→ What to work on: Go through the records and copy each line where the word "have" occurs.
Dataset extract Block Start
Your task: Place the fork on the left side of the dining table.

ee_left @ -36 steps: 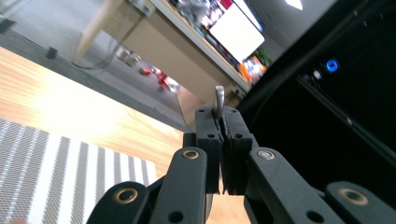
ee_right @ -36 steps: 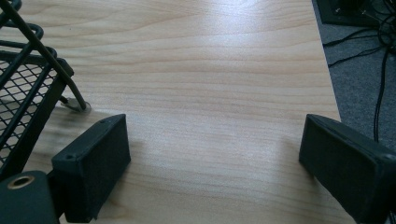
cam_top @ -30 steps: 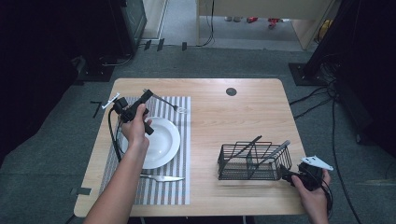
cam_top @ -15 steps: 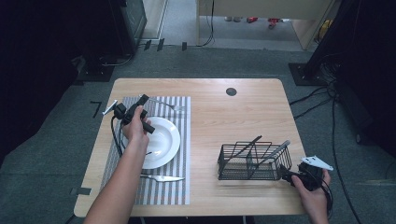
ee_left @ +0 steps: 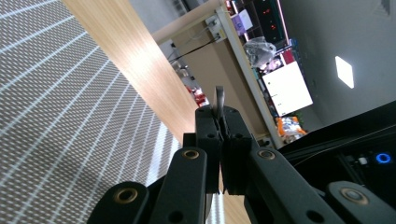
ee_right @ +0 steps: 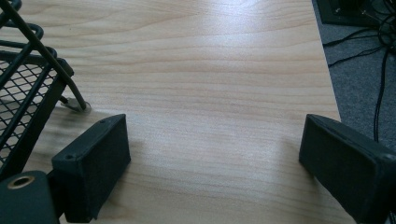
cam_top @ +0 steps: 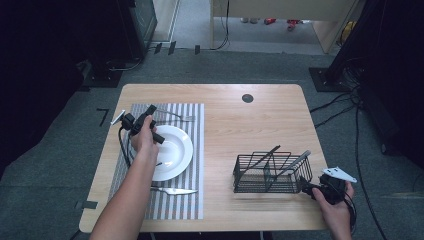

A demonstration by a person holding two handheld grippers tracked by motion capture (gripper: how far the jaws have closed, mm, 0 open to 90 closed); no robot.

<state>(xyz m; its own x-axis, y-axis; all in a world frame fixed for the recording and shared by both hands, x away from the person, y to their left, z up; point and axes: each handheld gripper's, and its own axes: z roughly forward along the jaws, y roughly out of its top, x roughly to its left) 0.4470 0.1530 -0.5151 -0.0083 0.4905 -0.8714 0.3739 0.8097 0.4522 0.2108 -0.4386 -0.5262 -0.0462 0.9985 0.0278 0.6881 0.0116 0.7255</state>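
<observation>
On the striped mat [cam_top: 187, 145] at the worktop's left edge, your left claw [ee_left: 219, 122] is clamped on a fork [ee_left: 219, 99]. It grips thinly, so the fork could twist out. Your right claw [ee_right: 212, 154] stands apart.

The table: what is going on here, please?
A person is setting a place with two handheld grippers. The left gripper is shut on a fork, low at the far end of the placemat, beyond the plate. A knife lies on the mat's near side. The right gripper rests open beside the wire basket.
</observation>
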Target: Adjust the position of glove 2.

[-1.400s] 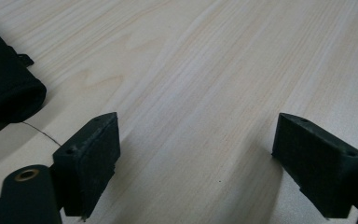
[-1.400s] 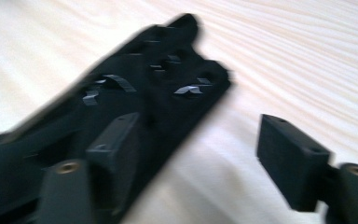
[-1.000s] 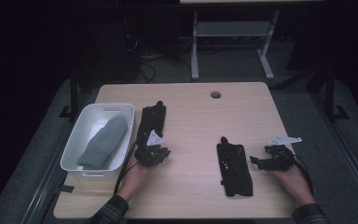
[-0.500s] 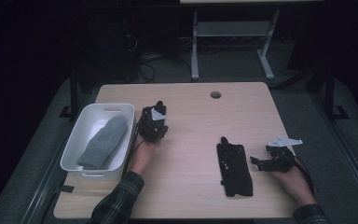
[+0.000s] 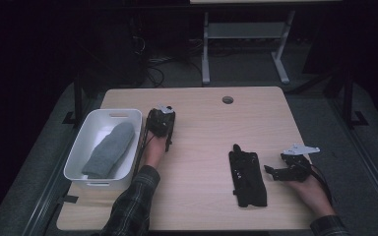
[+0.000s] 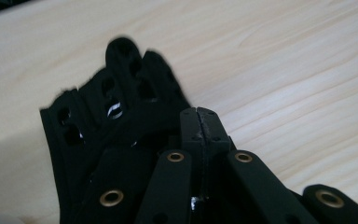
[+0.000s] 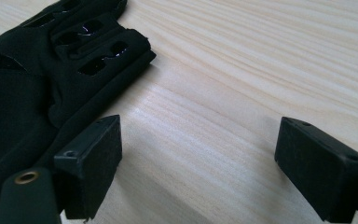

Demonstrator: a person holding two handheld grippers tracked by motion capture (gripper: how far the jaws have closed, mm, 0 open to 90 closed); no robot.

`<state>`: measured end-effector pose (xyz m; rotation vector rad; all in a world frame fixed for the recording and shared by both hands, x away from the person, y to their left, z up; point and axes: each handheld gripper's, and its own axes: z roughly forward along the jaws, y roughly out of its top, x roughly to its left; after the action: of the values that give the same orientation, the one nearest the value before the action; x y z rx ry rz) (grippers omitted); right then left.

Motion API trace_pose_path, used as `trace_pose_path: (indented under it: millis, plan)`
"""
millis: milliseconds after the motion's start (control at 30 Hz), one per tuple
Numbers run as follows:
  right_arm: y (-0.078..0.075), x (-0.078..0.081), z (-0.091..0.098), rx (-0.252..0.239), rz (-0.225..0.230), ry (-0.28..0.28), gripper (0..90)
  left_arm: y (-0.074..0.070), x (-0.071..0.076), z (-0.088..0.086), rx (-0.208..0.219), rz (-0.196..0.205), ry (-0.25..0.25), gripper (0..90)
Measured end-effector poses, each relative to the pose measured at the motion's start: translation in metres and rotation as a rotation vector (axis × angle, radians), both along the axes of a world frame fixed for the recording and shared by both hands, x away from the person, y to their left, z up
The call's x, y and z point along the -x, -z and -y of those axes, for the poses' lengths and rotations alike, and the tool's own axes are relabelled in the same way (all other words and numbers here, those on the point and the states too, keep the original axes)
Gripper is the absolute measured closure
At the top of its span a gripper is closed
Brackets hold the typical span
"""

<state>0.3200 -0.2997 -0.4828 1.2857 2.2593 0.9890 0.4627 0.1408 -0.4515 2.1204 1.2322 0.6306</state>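
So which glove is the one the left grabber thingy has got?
Find the white bin at the table's left edge, with a grey mitten inside. Just right of it, the black glove lies under the left gripper. The other black glove lies apart, near the right gripper.

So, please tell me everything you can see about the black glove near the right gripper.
The glove is black, of thin, soft-looking fabric, with oval holes along its finger parts, some showing a shiny glint. It lies flat on the table, lengthwise, fingers pointing away from the person. The right gripper rests just beside it, open; one of its fingers sits by the glove's edge, but whether they touch is unclear.
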Motion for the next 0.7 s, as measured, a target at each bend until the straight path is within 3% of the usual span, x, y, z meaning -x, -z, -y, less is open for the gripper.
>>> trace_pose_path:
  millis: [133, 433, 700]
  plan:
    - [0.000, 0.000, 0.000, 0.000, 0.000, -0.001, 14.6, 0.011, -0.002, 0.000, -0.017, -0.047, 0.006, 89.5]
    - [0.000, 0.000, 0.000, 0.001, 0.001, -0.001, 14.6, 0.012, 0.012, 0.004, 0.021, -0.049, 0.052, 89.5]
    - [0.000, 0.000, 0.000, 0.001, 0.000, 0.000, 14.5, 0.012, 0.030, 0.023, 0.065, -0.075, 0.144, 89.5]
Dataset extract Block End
→ Solution:
A demonstration by a person holding two handheld grippers tracked by motion capture (gripper: how far the jaws have closed, mm, 0 open to 90 closed); no robot.
Demonstrator: a person holding two handheld grippers tracked by motion capture (gripper: how far the jaws have closed, mm, 0 open to 90 closed); no robot.

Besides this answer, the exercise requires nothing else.